- [Instructions for the task] Only an exact, complete copy of the listing will serve as the answer.

- [Data extract]
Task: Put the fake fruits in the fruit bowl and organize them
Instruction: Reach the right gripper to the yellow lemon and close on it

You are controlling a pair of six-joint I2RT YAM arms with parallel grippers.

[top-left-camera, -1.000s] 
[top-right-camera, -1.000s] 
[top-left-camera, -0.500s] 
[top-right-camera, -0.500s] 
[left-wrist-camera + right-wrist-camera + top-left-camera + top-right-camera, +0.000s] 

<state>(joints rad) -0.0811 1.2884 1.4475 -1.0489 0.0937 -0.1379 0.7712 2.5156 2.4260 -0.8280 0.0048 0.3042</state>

- [Response box]
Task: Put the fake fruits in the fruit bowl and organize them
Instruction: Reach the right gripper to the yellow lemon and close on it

You are controlling a pair of six-joint I2RT YAM arms with parallel grippers.

[top-left-camera, -1.000s] 
[top-right-camera, -1.000s] 
[top-left-camera, -0.500s] 
[top-right-camera, -0.500s] 
[left-wrist-camera + right-wrist-camera + top-left-camera + top-right-camera, +0.000s] 

<state>(joints rad) -0.0811 1.2884 1.4475 -1.0489 0.0937 -0.1379 0.7712 2.5156 2.4260 -0.8280 0.0048 0.3042</state>

With that, the exercise is complete.